Overall traffic history:
- writer of MC (author bio/link to creds)
- contact page (street address, phone, email)
- about page (company history, address, owner info)
- advertising disclosures on all pages
- advertiser credits (link to A+ BBB rating) (weird test – I know)
- purpose of MC defined better (apply button/visitor’s intent)
Changes not made:
- no added content
- no changes to core content
- no link disavowing
- no link building
- no social media starts
Why Lack of Changes?
My client doesn’t want to spend more on recovery tactics. Maybe a good decision as we might be flogging a dead horse. Of course, the changes we did make were relatively easy on a WordPress platform. Simple changes to template pages (single.php, header.php, comments.php, etc.) were all made in two work sessions.
Reporting Going Forward
I will update this post with any traffic changes that come along. There are no downward changes to be had, so if there’s any changes they can only be positive. If there is any recovery, I’ll post it here, and Tweet it – you can follow the test @SaskSeo
Update 2018-10-31: I’ve added two other loan niche websites for A/B/C testing. Tests as follows:
At their peak my client’s sites in total had 1500 unique visitors a day. Peak years the same as the screenshot above. Income generated was ads and CPA programs was $20,000+ per month (USD). Starting Feb 2017 all sites started to drop from Google rankings. Being stubborn, I left all sites alone, not trusting Google. They revert sometimes so why take a chance.

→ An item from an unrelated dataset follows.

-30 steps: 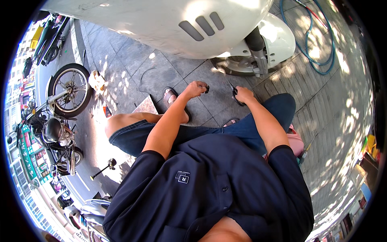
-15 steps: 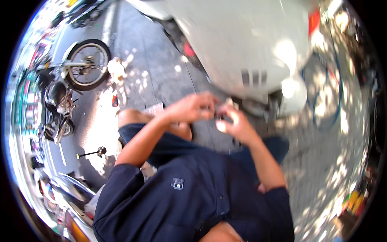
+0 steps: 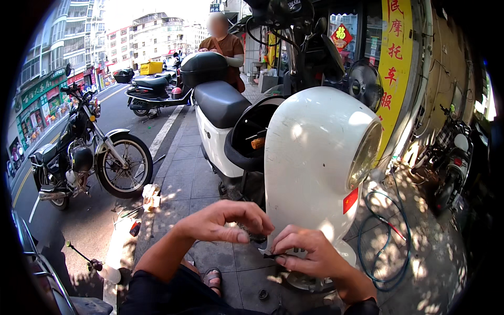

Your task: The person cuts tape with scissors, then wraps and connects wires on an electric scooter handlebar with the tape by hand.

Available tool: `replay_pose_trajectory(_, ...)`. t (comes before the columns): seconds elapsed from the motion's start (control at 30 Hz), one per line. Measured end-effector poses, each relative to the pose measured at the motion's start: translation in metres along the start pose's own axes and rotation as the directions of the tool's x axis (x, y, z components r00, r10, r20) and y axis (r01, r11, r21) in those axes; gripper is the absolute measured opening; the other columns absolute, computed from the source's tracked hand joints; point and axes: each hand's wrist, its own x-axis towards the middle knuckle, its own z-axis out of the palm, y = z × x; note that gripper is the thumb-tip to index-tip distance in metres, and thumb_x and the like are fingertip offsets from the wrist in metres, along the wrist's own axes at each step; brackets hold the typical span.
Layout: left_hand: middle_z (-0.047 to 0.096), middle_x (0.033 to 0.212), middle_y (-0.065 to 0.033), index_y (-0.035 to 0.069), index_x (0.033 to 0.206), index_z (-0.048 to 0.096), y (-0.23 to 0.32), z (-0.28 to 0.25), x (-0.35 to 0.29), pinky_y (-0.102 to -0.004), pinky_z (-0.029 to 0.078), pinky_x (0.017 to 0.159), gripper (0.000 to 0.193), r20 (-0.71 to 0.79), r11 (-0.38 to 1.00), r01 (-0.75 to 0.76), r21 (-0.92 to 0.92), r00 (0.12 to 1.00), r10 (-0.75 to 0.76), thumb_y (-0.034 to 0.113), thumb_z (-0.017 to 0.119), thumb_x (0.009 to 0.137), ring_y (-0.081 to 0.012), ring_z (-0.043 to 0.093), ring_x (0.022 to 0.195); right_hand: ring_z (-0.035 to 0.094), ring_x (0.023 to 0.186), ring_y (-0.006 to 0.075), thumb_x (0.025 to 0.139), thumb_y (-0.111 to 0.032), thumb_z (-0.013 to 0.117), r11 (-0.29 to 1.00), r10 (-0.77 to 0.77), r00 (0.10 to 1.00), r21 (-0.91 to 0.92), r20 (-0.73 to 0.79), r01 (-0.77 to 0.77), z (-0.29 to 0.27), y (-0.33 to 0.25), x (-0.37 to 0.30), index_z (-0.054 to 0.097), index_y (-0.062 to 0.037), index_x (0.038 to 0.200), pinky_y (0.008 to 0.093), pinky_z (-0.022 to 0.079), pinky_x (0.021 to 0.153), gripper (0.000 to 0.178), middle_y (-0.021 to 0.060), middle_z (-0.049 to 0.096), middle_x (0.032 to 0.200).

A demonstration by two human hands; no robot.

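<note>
1. The left hand (image 3: 226, 221) curved, its thumb spread apart.
2. The right hand (image 3: 314, 253) pinched one small dark piece (image 3: 270, 256) between thumb and fingers.
3. One white scooter (image 3: 315, 142) stood just beyond both hands.

My right hand (image 3: 311, 253) pinches a small black piece (image 3: 270, 256); my left hand (image 3: 223, 223) hovers just beside it, thumb and fingers parted, before the white scooter (image 3: 310, 142). An orange-handled tool (image 3: 258, 143) lies in the scooter's black compartment (image 3: 242, 160). A black motorcycle (image 3: 81, 157) stands to my left on the road (image 3: 140, 125).
</note>
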Motion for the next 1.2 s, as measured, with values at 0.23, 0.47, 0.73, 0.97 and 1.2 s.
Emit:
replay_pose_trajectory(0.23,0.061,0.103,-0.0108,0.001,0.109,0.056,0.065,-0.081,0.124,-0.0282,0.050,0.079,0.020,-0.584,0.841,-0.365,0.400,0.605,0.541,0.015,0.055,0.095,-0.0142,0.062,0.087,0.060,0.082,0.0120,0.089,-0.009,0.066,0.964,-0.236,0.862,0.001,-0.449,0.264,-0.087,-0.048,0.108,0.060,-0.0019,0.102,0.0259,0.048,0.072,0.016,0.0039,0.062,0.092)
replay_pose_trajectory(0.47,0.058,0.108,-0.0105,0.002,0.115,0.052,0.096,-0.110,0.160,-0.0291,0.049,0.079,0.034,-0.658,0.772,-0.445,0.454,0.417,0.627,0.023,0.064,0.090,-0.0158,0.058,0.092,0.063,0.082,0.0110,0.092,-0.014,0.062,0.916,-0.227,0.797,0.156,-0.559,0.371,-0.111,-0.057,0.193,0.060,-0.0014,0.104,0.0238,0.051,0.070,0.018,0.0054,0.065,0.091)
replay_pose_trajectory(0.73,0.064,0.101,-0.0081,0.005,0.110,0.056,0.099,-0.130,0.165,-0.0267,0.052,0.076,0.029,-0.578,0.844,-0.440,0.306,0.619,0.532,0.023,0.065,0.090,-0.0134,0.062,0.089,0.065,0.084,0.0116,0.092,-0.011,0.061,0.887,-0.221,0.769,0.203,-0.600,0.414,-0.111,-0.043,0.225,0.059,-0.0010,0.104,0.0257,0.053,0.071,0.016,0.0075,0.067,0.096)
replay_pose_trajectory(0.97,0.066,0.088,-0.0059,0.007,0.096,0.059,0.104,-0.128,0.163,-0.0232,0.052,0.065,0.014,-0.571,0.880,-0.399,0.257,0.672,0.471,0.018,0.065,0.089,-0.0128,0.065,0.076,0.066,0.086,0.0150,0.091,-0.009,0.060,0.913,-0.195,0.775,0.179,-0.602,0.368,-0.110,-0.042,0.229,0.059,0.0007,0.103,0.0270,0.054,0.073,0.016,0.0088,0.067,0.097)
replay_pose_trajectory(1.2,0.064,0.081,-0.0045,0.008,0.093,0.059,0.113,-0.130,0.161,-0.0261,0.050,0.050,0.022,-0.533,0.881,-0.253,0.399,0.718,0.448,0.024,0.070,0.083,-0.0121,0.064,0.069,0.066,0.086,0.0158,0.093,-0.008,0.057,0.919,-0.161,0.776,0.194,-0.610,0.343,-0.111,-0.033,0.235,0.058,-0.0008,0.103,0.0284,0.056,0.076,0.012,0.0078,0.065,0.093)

But since these sites see VERY little Google traffic now, WHY NOT test them!
Loan Site Test A
November 18/2018 Update: No change yet.
- as listed above
- no theme changes
- UGC left on
Loan Site Test B – UPDATE!
November 3/2018 Update: 3 days after UGC removal keywords coming back big time. Ranking again for some main keys.

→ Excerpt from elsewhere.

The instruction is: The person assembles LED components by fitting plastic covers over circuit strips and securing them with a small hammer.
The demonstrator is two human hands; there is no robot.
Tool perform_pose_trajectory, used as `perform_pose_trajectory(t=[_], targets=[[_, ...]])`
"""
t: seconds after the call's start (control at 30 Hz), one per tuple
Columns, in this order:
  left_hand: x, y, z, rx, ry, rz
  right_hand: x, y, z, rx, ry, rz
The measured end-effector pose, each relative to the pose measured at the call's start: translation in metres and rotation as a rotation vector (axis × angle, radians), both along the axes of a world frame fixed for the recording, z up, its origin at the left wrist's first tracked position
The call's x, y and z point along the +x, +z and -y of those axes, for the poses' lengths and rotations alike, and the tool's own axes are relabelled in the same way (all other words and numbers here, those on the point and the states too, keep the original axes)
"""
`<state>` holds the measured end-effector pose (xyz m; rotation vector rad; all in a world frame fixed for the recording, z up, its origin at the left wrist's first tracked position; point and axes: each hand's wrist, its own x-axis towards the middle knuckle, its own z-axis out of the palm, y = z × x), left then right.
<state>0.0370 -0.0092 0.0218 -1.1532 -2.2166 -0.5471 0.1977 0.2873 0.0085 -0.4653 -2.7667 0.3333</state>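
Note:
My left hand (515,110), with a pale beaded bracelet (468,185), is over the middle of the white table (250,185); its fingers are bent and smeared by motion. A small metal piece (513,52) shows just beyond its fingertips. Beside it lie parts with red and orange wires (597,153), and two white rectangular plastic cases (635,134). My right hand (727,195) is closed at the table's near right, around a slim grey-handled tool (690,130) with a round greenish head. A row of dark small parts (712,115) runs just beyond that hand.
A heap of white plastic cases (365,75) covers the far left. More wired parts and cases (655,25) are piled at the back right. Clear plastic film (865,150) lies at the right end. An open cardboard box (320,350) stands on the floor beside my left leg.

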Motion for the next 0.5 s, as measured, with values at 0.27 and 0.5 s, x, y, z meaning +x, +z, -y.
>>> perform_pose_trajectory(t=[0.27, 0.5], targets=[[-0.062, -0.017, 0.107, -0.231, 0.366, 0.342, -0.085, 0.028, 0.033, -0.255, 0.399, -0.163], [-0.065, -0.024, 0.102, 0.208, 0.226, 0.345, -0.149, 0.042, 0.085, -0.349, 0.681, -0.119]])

November 18/2018 Update: See screenshot below. Not getting near the traffic of the glory days, but some recovery. 2 months from now will be interesting. I will update then.
- as listed above
- MC author added
- new WP theme
- removed all UGC
- no extra footer disclosures
Loan Site Test C
November 18/2018 Update: No change yet.
- new WP theme
- no MC author info
- footer with owner’s address
- footer phone number
- footer with about us etc.
Will take a couple of months to see what happens. These sites all have a minimum of 400 content rich posts with average word counts of 1500. Content has text, images, some videos. Honestly, compared to the content of our new sites, these are weak. However, I’m seeing even weaker content rank well.